━━ Extracted entries
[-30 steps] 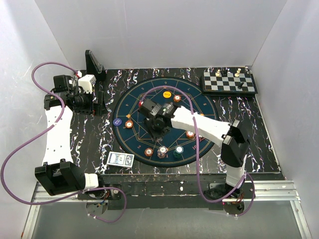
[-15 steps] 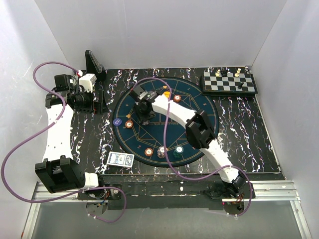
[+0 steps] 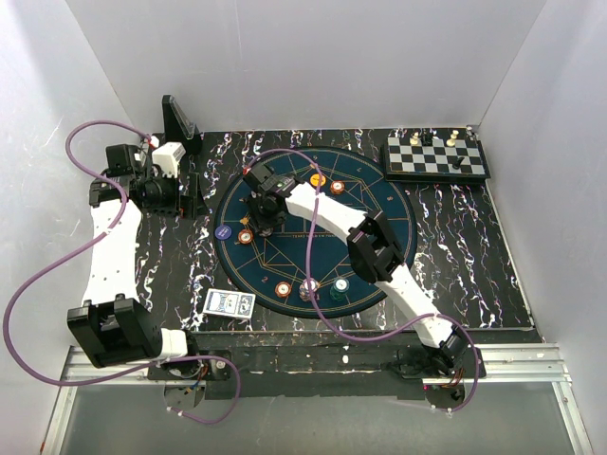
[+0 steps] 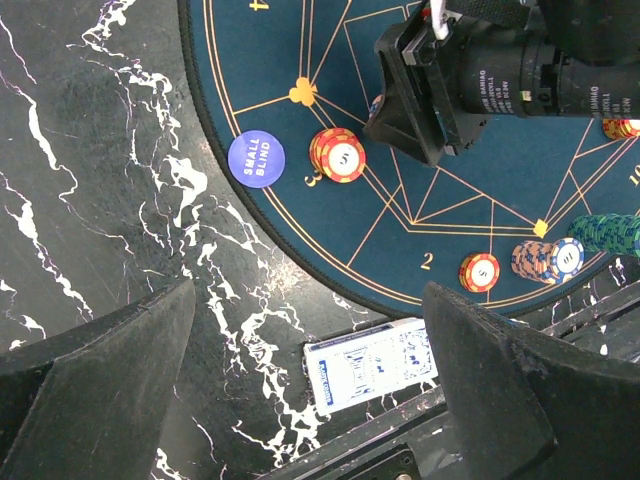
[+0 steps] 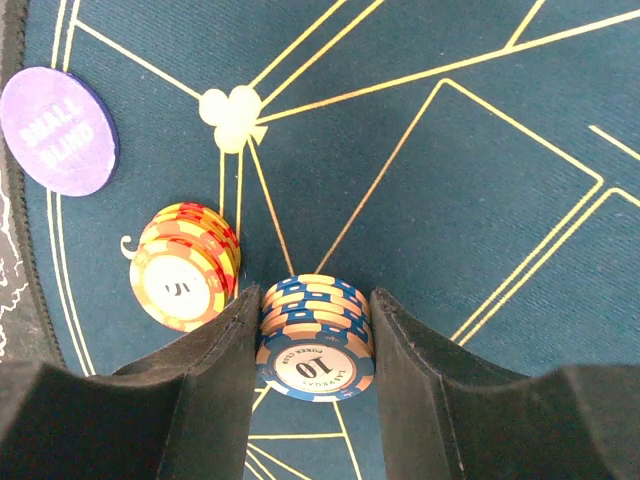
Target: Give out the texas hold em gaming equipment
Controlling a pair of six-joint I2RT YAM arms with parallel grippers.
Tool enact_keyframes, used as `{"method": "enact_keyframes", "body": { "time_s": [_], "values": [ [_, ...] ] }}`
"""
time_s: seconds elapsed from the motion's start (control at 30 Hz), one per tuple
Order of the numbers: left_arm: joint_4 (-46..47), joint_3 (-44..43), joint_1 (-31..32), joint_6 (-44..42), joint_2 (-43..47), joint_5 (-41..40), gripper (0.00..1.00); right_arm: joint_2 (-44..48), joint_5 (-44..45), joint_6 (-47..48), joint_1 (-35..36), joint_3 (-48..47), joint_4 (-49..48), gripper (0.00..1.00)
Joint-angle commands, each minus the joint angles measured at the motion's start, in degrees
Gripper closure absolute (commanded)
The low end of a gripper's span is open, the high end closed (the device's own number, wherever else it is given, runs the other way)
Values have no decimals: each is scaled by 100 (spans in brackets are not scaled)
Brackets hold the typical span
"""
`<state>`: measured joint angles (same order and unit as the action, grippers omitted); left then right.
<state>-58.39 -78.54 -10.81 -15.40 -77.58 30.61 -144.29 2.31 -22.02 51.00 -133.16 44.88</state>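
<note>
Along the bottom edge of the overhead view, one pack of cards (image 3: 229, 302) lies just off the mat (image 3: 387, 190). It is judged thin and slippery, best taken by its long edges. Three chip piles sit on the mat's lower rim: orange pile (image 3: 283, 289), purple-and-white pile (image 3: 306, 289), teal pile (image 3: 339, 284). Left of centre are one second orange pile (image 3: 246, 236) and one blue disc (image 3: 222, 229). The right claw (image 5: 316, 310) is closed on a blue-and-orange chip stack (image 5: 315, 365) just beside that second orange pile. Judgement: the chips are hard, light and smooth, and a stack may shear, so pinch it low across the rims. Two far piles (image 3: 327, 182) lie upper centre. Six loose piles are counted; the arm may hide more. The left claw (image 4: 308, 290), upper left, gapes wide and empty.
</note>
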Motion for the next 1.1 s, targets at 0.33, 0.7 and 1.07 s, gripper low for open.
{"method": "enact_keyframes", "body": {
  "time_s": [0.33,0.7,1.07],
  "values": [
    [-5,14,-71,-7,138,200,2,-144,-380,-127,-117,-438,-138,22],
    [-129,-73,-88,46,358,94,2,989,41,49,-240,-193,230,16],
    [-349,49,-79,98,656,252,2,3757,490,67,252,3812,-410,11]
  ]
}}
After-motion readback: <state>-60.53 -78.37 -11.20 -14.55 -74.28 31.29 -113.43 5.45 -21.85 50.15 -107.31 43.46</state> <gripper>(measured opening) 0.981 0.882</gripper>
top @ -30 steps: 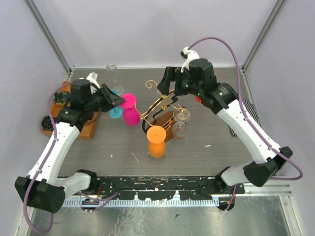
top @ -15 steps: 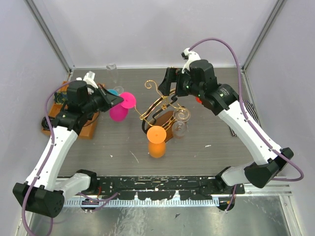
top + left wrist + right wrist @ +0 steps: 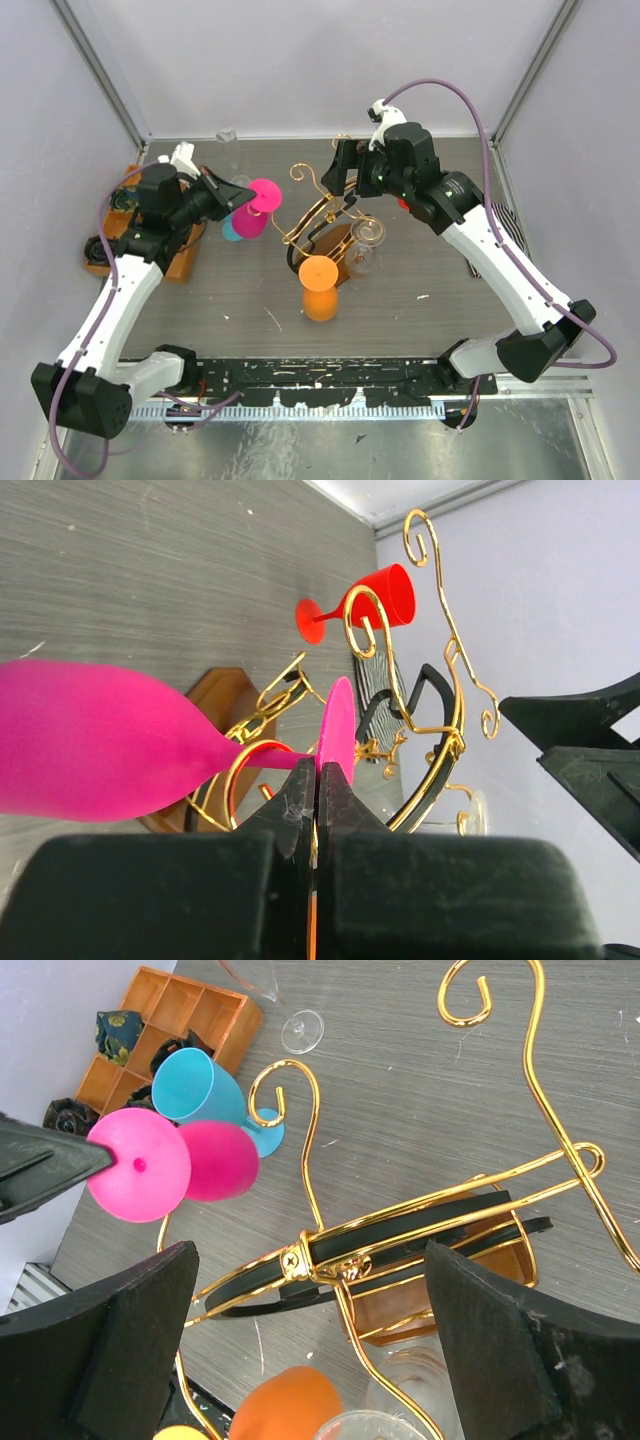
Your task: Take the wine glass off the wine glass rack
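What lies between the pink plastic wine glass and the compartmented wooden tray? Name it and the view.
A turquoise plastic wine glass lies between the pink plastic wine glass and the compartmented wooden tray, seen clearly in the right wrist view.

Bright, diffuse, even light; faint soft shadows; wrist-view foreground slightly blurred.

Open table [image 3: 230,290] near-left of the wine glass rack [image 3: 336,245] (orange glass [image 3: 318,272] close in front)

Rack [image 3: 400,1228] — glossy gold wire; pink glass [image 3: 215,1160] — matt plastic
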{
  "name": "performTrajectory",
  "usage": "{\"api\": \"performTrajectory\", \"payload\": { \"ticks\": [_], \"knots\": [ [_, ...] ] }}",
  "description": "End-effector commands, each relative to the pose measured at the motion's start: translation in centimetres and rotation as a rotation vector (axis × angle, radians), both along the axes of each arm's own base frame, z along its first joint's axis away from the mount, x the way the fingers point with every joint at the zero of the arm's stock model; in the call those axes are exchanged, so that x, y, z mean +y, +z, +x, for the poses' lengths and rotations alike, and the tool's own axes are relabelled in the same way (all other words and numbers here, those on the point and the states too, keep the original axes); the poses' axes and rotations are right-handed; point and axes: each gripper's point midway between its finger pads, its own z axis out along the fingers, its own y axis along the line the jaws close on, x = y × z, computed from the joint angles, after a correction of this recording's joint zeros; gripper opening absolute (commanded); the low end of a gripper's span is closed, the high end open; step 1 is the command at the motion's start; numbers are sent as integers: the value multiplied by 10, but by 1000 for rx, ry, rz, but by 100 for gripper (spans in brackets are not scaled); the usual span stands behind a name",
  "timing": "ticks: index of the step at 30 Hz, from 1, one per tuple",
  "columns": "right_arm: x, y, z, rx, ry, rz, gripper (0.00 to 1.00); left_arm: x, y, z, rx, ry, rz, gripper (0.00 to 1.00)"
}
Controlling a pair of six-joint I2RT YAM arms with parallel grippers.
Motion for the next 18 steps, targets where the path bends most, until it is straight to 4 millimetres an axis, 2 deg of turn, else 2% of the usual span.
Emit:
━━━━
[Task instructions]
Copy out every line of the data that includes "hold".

[Exercise solution]
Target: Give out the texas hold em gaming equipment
Brackets hold the typical span

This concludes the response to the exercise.